Aku mencoba mencari tahu apa yang menyebabkan ketidakcocokan itu. Ternyata, algoritma itu terlalu fokus pada data yang bersifat objektif. Algoritma itu tidak bisa mengukur hal-hal seperti selera humor, empati, atau chemistry. Algoritma itu tidak bisa merasakan apa yang kurasakan.
Aku menyadari bahwa aku telah membuat kesalahan besar. Aku telah terlalu percaya pada kekuatan teknologi, terlalu meremehkan kekuatan hati. Aku telah mencoba mereduksi cinta menjadi serangkaian persamaan dan variabel, padahal cinta itu jauh lebih kompleks dan misterius dari itu.

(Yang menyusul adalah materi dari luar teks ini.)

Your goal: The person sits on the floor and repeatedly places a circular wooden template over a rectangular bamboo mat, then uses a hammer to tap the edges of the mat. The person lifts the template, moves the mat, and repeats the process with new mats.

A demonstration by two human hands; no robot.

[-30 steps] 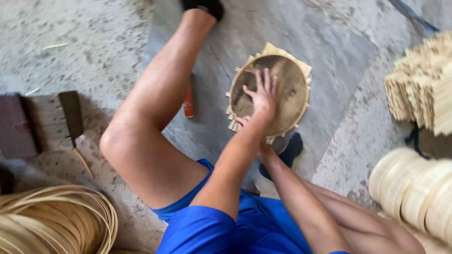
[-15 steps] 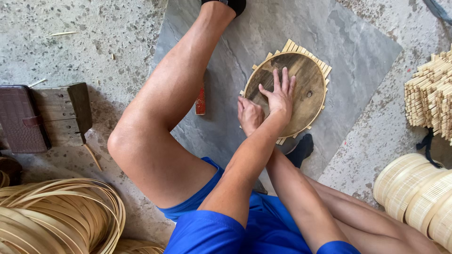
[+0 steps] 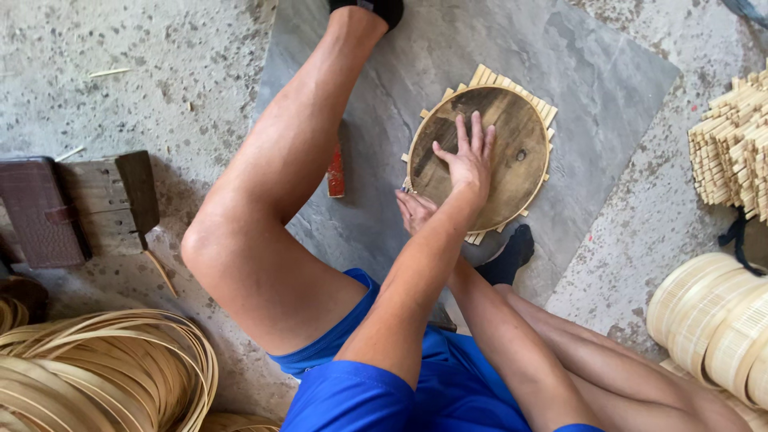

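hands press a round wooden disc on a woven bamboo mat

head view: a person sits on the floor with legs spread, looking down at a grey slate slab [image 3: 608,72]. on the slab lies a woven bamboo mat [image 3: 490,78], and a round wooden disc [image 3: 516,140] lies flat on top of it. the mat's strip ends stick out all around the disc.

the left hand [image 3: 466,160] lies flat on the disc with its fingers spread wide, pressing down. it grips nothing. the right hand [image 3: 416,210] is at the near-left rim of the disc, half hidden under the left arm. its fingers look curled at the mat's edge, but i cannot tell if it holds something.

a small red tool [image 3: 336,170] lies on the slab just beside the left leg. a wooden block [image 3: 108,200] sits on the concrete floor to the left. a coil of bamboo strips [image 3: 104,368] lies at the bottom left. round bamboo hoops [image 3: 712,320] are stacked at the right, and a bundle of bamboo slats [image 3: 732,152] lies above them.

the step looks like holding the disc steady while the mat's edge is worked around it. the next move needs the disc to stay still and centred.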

Aku memutuskan untuk menghapus semua data Aira dari Soulmate Finder. Aku tidak ingin algoritma itu merusak apa yang kumiliki bersamanya. Aku ingin mempercayai perasaanku sendiri, mengikuti kata hatiku.
Aku menemui Pak Handoko dan mengundurkan diri dari proyek Soulmate Finder. Aku menjelaskan kepadanya bahwa aku tidak lagi percaya pada gagasan cinta yang direkayasa. Aku ingin mencari kebahagiaanku sendiri, dengan cara yang alami dan jujur.
Pak Handoko awalnya kecewa, tapi dia akhirnya mengerti. Dia mengakui bahwa ada hal-hal dalam hidup yang tidak bisa diprediksi atau dikendalikan.
Aku dan Aira masih bersama. Kami tidak tahu apa yang akan terjadi di masa depan, tapi kami berjanji untuk saling mencintai, saling mendukung, dan saling menghargai, tanpa peduli apa kata algoritma.
Jejak digital hatiku mungkin tidak cocok dengan algoritma siapa pun, tapi jejak hatiku dengan Aira terasa sempurna. Karena terkadang, cinta sejati ditemukan bukan dalam baris kode, melainkan dalam tatapan mata dan sentuhan tangan. Dan itu, bagiku, sudah lebih dari cukup.